There is a fundamental disconnect between restoration practice that emphasizes stability of channel and streambank form and the science that explains how river systems function and what factors and processes maintain river health. The scientific fields of study of fluvial geomorphology and aquatic and riparian ecology highlight the critical functions and interactions among channel migration, aggradation and degradation, and plant succession processes that ultimately create and maintain river health, aquatic habitat, and water quality. Rivers are inherently dynamic systems in a constant state of adjustment to maintain dynamic equilibrium – a balance of inputs and forces that maintains the character and health of the system.

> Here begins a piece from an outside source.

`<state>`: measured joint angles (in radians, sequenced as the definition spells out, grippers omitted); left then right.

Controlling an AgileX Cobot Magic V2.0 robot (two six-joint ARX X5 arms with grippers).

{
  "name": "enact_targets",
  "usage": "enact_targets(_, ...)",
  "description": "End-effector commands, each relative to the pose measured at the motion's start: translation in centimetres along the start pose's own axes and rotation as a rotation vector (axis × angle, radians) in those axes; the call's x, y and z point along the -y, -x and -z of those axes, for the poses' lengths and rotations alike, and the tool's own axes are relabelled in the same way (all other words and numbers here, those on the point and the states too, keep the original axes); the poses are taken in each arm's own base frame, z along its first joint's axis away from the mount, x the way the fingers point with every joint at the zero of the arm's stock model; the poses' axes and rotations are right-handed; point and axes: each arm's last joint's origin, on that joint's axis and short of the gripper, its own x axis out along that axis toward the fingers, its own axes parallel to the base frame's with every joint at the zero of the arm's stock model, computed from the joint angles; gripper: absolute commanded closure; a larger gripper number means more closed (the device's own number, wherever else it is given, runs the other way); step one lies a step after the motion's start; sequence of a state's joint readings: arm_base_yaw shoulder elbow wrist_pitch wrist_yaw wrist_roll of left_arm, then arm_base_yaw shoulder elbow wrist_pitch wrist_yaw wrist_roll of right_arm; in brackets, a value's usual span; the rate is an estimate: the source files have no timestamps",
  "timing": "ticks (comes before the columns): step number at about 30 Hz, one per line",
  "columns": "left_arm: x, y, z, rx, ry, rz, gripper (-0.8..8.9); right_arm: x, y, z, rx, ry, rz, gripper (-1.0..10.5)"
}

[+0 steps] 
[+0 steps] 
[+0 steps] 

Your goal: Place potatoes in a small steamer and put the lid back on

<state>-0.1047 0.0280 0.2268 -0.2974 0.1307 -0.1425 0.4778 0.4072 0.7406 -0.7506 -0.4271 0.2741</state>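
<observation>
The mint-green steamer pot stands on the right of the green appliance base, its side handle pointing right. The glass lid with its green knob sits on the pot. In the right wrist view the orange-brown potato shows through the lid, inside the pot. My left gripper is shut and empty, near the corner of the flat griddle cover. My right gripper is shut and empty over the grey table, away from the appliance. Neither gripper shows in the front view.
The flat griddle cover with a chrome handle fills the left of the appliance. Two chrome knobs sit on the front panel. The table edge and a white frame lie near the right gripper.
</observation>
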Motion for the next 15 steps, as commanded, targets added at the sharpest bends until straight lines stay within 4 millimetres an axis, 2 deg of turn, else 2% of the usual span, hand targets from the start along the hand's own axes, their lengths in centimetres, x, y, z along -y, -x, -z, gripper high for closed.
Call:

Yet the restoration industry broadly and regularly integrates and implements features intended to limit the dynamic state and associated channel adjustments.
This presentation will explore the mystique and folly, origins and implications of the industry emphasis on stability in river restoration to shed light on What’s Working and What’s Not and to advance Forward-Thinking Approaches to Management.
Peter Skidmore
Peter Skidmore is Principal of Dipper Consulting, working to protect and restore healthy river systems. Peter was previously Senior Program Officer at the Walton Family Foundation for their Colorado River program. Peter is a Professional Geologist with a degree in Water Resources Geography from Montana State University and expertise developed through his career in hydrology, geomorphology and riparian ecology. Peter has focused his 30+ years career on improving outcomes for river restoration and conservation including work in restoration design, conservation planning, river management guidance and training, and river-focused philanthropy and NGO leadership. When not working, Peter spends most of his time enjoying wild places on public lands.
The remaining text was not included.